Using SQLite inside JS is the dream and it’s finally supported! Hurray! Working on a small experiment to write a VFS that I can patch into the WASM module to read and write page data directly to the DOM. It’s easy once you figure out how the VFS system works, but that takes a while.
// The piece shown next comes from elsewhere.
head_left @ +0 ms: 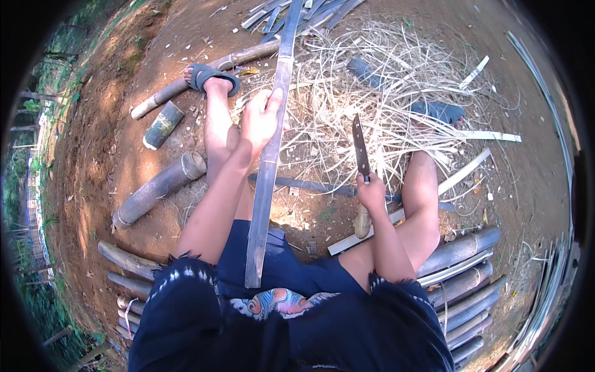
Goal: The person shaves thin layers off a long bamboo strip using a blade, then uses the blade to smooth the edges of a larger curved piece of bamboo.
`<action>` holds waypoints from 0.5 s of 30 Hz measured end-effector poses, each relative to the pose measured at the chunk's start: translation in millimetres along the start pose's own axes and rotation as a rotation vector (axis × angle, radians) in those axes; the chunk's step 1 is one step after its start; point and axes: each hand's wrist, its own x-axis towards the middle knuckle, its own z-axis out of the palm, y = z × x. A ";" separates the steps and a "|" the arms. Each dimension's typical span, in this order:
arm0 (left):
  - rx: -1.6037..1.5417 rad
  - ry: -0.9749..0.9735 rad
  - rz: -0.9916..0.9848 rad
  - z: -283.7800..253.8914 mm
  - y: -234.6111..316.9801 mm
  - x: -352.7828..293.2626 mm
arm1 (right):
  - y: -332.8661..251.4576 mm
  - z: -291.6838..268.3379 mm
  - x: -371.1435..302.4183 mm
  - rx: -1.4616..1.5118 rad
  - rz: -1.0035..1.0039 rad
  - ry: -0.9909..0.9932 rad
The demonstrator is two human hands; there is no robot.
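My left hand (260,116) is closed around a long, flat bamboo strip (265,180). The strip stands out lengthwise from my lap past the top of the view, its greyish outer face with a node showing. In my right hand (371,193) is a knife (360,146), gripped by its handle (362,222), with the dark blade pointing away from me. The blade is apart from the strip, to its right. Beneath the knife and beyond it spreads a heap of thin pale bamboo shavings (328,105).
Bamboo poles (462,273) lie bundled beneath me on both sides. Thick bamboo pieces (158,189) and a short section (163,124) rest on the dirt at left. Split strips (310,17) are piled at the far end, and long thin strips (551,291) lie along the right.
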 end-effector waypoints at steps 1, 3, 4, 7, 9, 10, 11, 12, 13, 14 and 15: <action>-0.008 0.010 0.070 -8.7 2.8 5.9 | -4.0 0.8 -0.5 -0.039 -0.034 0.015; -0.038 0.049 0.213 -16.6 16.3 15.0 | 1.8 7.2 6.7 -0.047 -0.012 0.021; -0.051 0.073 0.279 -21.1 23.5 14.8 | 0.2 9.0 8.4 -0.037 0.008 0.012; -0.205 0.069 0.337 -36.9 47.0 19.7 | -1.0 13.0 9.3 0.017 0.017 -0.005; -0.259 0.086 0.357 -48.8 59.6 20.8 | 4.3 16.9 13.9 0.073 0.038 -0.024; -0.273 0.093 0.373 -52.8 66.3 17.8 | -10.6 7.5 4.0 0.143 0.102 -0.072; -0.287 0.099 0.390 -56.5 72.3 15.2 | -5.2 12.8 6.1 0.123 0.066 -0.050; -0.300 0.105 0.406 -60.4 79.0 12.9 | 3.2 19.9 11.7 0.103 0.030 -0.028; -0.304 0.082 0.402 -67.7 88.5 6.3 | 5.4 24.4 14.4 0.110 0.027 -0.046; -0.350 0.049 0.418 -62.6 91.4 5.3 | 13.7 22.8 20.4 0.106 0.038 -0.044; -0.397 0.016 0.433 -55.8 93.9 3.9 | 22.5 21.5 25.0 0.103 0.049 -0.042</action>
It’s only about a dozen IO and calls for the sqlite_io_methods interface, and you’re there.

interface SqliteVfs {
  mkdir: (dirname: string) => number;
  xAccess: (filename: Pointer) => number;
  xClose: (fid: number) => number;
  xDelete: (
    filename: Pointer,
    syncDir?: number,
    recursive?: boolean,
  ) => number;
  xDeleteNoWait: (
    filename: Pointer,
    syncDir?: number,
    recursive?: boolean,
  ) => number;
  xFileSize: (fid: Pointer) => number;
  xLock: (fid: number, lockType: LockType) => number;
  xOpen: (
    fid: Pointer,
    filename: number,
    flags: number,
  ) => number;
  xRead: (
    fid: Pointer,
    n: number,
    offset64: number,
  ) => number;
  xSync: (
    fid: Pointer,
    flags: number,
  ) => number;
  xTruncate: (fid: Pointer, size: number) => number;
  xUnlock: (
    fid: Pointer,
    lockType: LockType,
  ) => number;
  xWrite: (
    fid: Pointer,
    n: number,
    offset64: number,
  ) => number;
}

interface IoSyncMethods {
  xCheckReservedLock: (pFile: number, pOut: number) => number;
  xClose: (pFile: number) => number;
  xDeviceCharacteristics: (pFile: number) => number;
  xFileControl: (pFile: number, opId: number, pArg: number) => number;
  xFileSize: (pFile: number, pSz64: number) => number;
  xLock: (pFile: number, lockType: number) => number;
  xRead: (
    pFile: number,
    pDest: number,
    n: number,
    offset64: number,
  ) => number;
  xSync: (pFile: number, flags: number) => number;
  xTruncate: (pFile: number, sz64: number) => number;
  xUnlock: (pFile: number, lockType: number) => number;
  xWrite: (
    pFile: number,
    pSrc: number,
    n: number,
    offset64: number,
  ) => number;
}

interface VfsSyncMethods {
  xAccess: (
    pVfs: number,
    zName: number,
    flags: number,
    pOut: number,
  ) => number;
  xCurrentTime: (pVfs: number, pOut: number) => number;
  xCurrentTimeInt64: (pVfs: number, pOut: number) => number;
  xDelete: (pVfs: number, zName: number, doSyncDir: number) => number;
  xFullPathname: (
    pVfs: number,
    zName: number,
    nOut: number,
    pOut: number,
  ) => number;
  xGetLastError: (pVfs: number, nOut: number, pOut: number) => number;
  xOpen: (
    pVfs: number,
    zName: number,
    pFile: number,
    flags: number,
    pOutFlags: number,
  ) => number;
  xRandomness: (pVfs: number, nOut: number, pOut: number) => number;
  xSleep: (pVfs: number, ms: number) => number;
}
type Pointer = number | string;

If you didn’t care about journaling, or didn’t want to support all the flags, you could probably get away with even fewer functions.